На необходимость возвращения к новым формам искусства именно с целью "воплощения образа нового человека", то есть сверхчеловека, демиурга, неоднократно указывала критика конца 20-х начала 30-х годов. В этом отношении особенно характерным является суждение того же Тугендхольда, который связывает поворот к реалистической картине в середине 20-х годов с шоком от смерти Ленина. Тугендхольд пишет: "Когда умер Ленин, все почувствовали, что что-то упущено, что надо хотя бы сейчас забыть всякие "измы" и удержать его образ для потомства.

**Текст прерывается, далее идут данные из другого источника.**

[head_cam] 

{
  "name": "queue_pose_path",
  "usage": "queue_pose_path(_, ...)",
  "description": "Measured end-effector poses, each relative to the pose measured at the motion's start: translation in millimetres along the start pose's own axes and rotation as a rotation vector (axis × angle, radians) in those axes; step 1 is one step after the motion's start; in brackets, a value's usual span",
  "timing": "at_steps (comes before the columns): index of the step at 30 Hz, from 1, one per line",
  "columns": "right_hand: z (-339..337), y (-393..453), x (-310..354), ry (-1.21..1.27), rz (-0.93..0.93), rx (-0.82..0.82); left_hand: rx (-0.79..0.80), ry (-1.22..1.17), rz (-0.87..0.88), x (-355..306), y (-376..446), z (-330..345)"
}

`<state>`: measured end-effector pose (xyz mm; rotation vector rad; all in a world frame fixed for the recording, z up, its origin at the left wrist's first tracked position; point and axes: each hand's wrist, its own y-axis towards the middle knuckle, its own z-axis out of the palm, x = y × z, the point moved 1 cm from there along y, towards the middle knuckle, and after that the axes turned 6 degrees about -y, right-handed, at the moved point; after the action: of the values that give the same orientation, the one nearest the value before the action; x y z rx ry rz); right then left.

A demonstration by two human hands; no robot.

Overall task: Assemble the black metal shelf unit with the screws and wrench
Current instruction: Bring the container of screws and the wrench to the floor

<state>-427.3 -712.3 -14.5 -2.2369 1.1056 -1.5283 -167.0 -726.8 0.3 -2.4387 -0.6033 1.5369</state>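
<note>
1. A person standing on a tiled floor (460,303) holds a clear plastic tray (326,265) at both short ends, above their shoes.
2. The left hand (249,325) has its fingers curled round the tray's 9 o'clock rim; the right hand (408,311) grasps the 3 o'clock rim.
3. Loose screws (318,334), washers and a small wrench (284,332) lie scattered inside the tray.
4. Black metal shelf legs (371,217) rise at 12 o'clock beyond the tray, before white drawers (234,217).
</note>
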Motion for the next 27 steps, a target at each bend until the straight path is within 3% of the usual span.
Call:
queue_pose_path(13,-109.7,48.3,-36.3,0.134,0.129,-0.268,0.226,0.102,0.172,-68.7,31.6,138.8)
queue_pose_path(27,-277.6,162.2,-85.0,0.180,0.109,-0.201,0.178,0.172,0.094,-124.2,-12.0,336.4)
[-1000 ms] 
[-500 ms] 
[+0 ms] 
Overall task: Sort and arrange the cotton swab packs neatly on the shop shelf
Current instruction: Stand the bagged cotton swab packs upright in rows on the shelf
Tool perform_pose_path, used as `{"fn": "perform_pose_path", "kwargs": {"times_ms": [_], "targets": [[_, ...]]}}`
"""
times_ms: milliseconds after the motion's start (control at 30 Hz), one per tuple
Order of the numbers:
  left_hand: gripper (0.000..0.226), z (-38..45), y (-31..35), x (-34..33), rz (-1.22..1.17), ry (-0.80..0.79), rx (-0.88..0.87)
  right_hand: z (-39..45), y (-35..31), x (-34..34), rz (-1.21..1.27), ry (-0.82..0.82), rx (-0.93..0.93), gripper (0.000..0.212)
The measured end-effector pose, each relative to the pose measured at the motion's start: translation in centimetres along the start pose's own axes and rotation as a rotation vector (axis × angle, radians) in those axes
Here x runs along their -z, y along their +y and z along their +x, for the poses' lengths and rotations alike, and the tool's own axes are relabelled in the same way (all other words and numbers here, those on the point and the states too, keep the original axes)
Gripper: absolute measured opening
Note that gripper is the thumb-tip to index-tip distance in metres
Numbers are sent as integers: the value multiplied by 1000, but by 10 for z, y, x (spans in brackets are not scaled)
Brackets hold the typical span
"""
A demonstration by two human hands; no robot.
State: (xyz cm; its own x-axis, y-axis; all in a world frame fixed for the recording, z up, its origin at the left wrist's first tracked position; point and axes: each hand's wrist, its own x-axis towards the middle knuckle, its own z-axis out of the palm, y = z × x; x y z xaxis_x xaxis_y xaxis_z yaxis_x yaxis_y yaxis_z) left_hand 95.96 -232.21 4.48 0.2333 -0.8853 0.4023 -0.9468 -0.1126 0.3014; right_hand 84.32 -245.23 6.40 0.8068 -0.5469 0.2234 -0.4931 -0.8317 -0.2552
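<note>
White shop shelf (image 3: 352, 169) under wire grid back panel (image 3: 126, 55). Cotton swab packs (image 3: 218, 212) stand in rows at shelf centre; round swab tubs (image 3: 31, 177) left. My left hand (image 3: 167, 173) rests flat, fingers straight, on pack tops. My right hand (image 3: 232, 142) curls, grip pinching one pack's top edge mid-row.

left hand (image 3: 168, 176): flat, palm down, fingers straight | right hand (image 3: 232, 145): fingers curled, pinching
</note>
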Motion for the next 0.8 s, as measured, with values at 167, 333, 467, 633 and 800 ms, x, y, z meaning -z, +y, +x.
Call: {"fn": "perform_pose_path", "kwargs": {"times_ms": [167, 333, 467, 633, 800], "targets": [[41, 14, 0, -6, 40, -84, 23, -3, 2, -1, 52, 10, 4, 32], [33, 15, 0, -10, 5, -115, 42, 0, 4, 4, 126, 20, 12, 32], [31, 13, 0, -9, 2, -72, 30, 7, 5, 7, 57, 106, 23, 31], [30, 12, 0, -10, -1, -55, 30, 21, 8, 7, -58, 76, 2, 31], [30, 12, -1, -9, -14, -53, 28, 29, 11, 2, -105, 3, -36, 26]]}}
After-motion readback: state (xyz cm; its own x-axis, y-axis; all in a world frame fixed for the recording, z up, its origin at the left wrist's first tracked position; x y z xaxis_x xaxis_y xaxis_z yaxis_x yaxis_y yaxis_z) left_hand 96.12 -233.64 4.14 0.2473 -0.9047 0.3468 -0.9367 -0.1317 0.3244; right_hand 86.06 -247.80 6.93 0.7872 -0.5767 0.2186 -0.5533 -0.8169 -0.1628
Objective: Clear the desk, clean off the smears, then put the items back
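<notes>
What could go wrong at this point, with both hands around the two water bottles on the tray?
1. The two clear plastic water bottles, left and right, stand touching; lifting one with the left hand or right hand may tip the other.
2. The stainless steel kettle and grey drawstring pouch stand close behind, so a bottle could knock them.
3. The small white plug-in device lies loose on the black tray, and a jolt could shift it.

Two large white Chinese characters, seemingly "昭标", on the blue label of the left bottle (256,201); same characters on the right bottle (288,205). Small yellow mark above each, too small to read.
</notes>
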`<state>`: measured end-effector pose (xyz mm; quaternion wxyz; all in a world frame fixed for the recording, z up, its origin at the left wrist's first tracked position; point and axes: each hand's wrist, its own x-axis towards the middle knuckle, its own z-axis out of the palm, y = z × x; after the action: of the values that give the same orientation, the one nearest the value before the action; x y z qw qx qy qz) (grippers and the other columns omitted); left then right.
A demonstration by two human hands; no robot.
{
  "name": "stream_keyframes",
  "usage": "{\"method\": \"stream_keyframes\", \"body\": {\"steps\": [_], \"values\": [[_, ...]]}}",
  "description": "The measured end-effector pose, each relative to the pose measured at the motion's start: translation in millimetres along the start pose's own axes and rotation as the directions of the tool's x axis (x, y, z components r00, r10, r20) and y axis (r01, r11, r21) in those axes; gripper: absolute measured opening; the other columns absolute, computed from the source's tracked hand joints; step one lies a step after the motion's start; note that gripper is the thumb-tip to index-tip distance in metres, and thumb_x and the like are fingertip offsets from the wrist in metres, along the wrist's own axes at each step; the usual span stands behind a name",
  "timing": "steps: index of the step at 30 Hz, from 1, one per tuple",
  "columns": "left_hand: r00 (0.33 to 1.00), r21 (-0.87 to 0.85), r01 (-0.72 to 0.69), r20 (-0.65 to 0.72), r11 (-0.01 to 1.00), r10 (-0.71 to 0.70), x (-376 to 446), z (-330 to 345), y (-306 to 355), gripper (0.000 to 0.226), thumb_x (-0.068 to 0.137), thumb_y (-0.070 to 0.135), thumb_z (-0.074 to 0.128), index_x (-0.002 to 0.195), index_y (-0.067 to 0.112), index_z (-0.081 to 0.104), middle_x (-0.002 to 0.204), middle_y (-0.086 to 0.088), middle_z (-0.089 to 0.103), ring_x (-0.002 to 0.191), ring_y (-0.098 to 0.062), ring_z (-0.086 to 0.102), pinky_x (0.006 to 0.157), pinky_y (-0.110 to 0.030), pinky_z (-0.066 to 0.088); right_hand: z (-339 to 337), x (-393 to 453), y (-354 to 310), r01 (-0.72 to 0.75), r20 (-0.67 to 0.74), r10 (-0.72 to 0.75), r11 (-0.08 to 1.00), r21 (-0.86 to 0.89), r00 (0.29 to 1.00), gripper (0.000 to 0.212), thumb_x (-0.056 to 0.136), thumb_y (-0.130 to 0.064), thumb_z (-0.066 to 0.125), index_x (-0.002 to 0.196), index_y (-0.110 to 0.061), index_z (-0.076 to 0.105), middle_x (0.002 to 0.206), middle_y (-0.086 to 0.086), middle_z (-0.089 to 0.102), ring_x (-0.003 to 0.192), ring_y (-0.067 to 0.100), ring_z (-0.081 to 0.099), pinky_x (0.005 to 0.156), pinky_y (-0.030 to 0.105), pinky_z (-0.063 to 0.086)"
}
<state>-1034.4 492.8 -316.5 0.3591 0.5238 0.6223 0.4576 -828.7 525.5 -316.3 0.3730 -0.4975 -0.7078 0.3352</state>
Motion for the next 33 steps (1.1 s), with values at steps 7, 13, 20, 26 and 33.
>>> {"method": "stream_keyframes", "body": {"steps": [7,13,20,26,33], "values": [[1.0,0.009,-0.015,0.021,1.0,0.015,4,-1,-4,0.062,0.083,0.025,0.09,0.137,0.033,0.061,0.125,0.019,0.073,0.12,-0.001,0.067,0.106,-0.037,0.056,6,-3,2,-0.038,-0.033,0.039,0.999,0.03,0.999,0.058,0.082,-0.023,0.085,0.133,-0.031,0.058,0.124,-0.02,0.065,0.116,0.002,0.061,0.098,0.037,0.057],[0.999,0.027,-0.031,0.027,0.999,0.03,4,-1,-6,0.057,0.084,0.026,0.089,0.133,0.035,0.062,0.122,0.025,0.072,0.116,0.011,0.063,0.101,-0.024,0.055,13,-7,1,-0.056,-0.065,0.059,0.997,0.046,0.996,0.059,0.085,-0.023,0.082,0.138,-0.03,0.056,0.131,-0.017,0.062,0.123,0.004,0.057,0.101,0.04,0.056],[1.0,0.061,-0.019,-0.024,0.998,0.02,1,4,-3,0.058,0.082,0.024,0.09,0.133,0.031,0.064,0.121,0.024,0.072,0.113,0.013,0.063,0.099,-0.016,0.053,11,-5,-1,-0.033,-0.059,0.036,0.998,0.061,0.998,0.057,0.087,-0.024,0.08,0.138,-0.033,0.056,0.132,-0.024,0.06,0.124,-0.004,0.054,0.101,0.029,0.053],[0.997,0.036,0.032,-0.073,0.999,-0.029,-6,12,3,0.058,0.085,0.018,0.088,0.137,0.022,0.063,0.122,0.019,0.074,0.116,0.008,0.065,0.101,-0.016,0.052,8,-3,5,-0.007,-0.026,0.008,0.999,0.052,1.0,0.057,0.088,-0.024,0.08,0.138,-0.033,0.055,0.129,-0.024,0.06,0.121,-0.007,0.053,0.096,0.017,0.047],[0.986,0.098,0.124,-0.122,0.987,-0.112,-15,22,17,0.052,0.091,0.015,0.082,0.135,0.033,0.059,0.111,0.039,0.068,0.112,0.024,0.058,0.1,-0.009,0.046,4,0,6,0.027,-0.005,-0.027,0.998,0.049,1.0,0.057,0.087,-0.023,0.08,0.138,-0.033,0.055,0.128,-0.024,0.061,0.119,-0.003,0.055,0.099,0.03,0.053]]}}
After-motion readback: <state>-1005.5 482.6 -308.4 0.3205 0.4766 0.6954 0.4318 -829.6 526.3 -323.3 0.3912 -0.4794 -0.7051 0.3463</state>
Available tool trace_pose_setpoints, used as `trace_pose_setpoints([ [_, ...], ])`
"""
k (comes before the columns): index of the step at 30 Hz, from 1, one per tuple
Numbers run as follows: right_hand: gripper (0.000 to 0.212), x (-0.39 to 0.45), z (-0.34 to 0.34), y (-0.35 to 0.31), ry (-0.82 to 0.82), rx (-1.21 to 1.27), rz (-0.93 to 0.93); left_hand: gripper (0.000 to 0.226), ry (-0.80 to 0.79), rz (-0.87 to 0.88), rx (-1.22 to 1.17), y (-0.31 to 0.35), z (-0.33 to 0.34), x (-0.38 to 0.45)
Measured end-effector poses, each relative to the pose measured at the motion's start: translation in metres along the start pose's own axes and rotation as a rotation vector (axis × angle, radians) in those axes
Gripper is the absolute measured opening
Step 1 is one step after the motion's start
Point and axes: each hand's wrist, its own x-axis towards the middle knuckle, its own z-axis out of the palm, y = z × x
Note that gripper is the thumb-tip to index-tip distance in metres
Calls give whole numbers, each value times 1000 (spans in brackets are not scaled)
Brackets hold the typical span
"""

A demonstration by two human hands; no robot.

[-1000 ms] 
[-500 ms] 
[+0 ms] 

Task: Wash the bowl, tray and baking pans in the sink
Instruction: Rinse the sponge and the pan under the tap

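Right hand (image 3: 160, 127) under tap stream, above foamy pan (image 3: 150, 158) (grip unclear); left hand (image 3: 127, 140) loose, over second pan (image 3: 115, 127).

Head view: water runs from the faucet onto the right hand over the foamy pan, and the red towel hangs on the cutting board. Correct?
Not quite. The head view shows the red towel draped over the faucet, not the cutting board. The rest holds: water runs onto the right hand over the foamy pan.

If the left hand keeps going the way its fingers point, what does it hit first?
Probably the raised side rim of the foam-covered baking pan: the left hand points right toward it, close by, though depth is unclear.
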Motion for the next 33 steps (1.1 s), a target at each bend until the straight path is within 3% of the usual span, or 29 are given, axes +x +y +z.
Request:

На желании запечатлеть Ленина сошлись все течения..." Ленин оказывается тем самым важнее "ленинизма", важнее его дела и фокус внимания смещается с проекта на проектировщика.

Культ Ленина сыграл большую роль как в политической легитимации Сталина, так и в становлении эстетики социалистического реализма, поскольку Ленин еще до Сталина был провозглашен образцом для "нового человека", "самым человечным из всех людей". Украшающие и по сей день улицы советских городов лозунги "Ленин и сейчас живее всех живых" (кстати, цитата из Маяковского) не приходят в противоречие с культом ленинской мумии в мавзолее - быть может, одним из наиболее загадочных в мировой религиозной истории. Не претендуя на исчерпывающую характеристику этого культа, хочу сказать о нем все же несколько слов, поскольку он, несомненно, оказывает подспудное формирующее влияние на всю сталинскую и послесталинскую советскую культуру, хотя бы благодаря его центральному положению в невидимой глазу советской иерархии: перед мавзолеем Ленина два раза в год проходят на парадах и демонстрациях "с трудовым отчетом вся советская страна" и принимающие этот отчет вожди стоят на крыше мавзолея, символически основывая свою власть все на той же скрытой внутри ленинской мумии.

Воздвижение мавзолея Ленина на Красной площади и основание его культа вызвали в свое время бурные протесты в среде традиционно мыслящих марксистов и представителей левого искусства. Говорилось об "азиатчине" и о "диких обрядах, недостойных марксистов". ЛЕФ также отреагировал на первый временный вариант мавзолея, затем слегка видоизмененный в сторону прощения, характеристикой "достойный перевод с древнеперсидского", указывая, что вариант этот похож на могилу персидского царя Кира близ города Муграба, в Персии. Такого рода критика в наше время, разумеется, уже не представляется ВОЗМОЖНОЙ, и не только потому, что мавзолей давно уже объявлен "священным для каждого советского человека", но и потому, что к нему все уже давно привыкли.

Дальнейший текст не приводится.